**ASSIGNMENT**
Extract each line from the entries below that has the string "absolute" in it.

+++ GIVEN DATA

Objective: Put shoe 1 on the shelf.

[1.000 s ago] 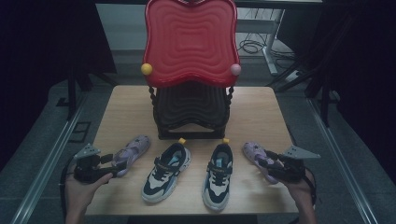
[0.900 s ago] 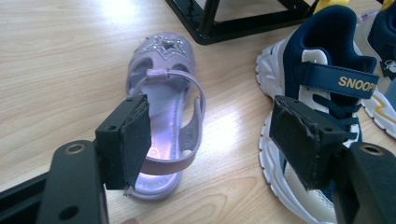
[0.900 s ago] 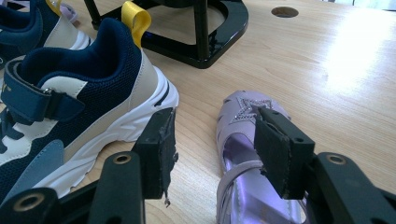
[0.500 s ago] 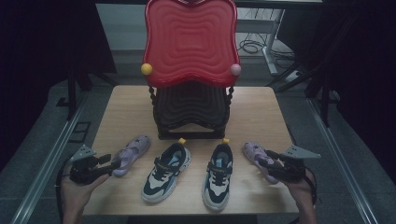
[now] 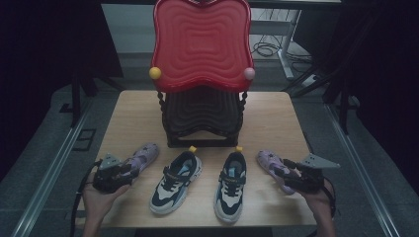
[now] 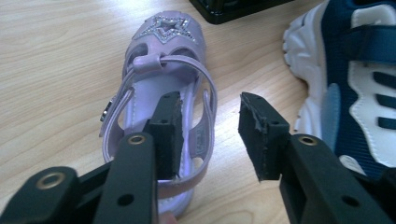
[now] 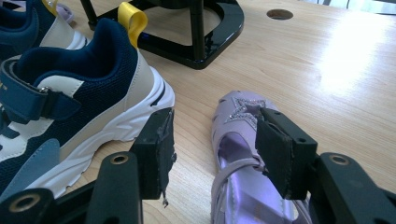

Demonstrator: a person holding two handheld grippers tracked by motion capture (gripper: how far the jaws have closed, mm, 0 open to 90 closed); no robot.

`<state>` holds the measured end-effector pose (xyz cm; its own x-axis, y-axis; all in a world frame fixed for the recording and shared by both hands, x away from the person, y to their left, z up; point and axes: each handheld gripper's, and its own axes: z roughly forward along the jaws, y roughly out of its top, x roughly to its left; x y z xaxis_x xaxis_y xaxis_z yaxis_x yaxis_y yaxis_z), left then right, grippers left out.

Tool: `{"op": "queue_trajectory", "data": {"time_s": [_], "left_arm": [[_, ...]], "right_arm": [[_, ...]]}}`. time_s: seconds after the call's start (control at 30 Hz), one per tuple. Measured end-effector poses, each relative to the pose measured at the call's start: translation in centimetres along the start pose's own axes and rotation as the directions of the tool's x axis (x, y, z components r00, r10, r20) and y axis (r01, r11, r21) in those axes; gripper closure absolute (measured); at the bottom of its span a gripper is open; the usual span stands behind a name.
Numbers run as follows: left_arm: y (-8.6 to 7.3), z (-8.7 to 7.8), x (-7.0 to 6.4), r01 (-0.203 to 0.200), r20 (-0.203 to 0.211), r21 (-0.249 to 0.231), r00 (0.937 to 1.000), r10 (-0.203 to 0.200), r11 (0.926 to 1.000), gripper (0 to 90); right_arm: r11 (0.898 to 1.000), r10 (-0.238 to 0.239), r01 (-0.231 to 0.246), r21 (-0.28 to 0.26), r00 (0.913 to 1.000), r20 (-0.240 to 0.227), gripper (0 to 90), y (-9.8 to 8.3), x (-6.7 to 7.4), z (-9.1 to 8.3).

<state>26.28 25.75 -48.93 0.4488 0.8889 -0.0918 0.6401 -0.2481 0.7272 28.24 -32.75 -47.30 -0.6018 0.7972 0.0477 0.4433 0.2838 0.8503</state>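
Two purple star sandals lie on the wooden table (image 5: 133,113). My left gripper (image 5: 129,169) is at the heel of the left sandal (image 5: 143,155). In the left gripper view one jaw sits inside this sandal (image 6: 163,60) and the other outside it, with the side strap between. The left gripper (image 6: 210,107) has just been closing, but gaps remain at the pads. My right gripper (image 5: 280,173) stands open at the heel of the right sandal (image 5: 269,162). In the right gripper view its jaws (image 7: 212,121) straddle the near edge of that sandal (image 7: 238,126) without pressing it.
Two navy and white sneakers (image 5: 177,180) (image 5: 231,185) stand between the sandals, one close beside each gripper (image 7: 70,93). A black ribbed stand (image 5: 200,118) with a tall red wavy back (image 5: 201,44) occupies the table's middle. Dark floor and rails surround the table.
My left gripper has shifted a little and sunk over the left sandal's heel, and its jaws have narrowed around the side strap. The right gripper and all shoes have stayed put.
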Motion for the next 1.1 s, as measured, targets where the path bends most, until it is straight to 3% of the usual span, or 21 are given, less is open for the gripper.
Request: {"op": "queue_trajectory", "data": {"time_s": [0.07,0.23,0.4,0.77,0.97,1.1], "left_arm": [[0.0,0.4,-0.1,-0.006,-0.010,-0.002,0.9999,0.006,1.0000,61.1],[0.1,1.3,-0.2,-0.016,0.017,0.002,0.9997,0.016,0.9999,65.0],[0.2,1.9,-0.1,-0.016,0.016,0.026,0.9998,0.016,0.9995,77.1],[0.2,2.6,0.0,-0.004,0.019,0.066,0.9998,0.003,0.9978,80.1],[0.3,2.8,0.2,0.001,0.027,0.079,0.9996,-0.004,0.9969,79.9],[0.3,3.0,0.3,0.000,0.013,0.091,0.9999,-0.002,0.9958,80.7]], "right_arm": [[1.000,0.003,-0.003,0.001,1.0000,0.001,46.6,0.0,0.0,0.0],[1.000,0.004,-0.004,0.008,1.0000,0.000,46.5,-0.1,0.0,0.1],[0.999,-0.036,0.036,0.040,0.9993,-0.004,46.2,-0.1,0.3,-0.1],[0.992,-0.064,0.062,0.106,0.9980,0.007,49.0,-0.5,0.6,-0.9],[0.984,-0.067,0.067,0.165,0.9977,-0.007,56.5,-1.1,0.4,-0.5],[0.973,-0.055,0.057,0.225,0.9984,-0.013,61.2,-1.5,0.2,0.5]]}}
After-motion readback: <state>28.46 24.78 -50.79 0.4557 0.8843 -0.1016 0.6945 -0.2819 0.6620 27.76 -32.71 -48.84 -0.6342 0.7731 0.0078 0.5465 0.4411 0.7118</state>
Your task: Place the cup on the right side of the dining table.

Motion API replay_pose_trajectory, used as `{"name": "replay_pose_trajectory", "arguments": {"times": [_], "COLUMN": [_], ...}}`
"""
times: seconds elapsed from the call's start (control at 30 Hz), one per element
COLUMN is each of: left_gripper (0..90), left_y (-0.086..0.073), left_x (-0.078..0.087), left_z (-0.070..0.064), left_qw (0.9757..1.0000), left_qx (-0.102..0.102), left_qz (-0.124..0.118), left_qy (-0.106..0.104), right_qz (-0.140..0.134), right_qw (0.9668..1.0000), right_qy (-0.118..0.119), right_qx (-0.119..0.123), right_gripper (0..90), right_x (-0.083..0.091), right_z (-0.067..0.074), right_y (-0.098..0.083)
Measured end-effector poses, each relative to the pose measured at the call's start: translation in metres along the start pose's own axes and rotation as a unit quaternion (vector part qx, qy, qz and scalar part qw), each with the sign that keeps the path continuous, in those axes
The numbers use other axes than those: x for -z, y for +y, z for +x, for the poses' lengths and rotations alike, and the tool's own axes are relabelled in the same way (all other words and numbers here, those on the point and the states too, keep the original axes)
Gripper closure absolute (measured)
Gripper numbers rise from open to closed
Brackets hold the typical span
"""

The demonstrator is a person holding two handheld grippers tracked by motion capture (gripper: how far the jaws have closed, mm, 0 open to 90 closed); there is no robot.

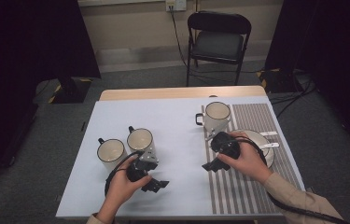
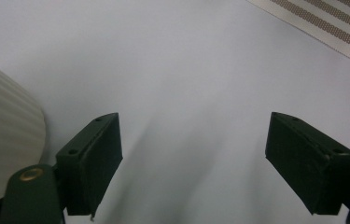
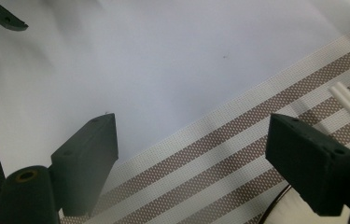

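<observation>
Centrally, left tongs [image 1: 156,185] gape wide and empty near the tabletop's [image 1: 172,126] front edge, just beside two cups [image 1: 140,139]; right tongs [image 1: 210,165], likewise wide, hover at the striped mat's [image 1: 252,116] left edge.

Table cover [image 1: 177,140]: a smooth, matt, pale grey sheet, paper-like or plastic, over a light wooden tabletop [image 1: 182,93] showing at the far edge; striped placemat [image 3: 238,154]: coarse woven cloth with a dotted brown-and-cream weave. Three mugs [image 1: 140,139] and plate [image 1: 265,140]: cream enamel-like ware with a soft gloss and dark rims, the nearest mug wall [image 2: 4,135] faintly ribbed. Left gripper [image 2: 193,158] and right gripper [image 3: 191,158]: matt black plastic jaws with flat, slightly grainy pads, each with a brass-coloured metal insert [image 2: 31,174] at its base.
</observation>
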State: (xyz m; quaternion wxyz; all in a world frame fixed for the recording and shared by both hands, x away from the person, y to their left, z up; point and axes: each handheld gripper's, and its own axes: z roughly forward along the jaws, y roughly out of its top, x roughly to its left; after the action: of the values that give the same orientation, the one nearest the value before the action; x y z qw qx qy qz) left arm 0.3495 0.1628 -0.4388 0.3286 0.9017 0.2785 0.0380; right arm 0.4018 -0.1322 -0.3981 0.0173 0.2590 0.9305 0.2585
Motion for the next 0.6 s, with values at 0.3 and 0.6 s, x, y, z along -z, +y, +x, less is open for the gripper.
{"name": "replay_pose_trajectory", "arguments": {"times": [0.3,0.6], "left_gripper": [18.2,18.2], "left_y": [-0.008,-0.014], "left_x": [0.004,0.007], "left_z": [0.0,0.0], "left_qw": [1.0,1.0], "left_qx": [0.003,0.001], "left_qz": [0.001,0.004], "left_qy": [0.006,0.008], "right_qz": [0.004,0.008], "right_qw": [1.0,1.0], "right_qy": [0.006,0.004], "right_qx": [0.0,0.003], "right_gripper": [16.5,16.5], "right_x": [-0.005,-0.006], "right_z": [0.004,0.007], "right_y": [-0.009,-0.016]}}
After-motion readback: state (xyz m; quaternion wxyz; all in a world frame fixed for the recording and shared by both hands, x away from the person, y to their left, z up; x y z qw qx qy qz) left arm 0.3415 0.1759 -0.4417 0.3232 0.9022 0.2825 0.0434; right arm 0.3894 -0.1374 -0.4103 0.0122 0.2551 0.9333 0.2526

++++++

**RESULT FOR THIS EXERCISE**
Tool: `{"op": "queue_trajectory", "data": {"time_s": [_], "left_arm": [[_, ...]], "right_arm": [[_, ...]]}}`. time_s: seconds after the call's start (control at 30 Hz), one per tuple. Measured end-effector poses, each relative to the pose measured at the call's start: translation in centimetres along the start pose's own axes and rotation as the directions of the tool's x axis (x, y, z components r00, r10, r20) and y axis (r01, r11, r21) in those axes; gripper closure absolute (measured); at the bottom of its span a gripper is open; the usual span stands behind a name.
Gripper closure absolute (measured)

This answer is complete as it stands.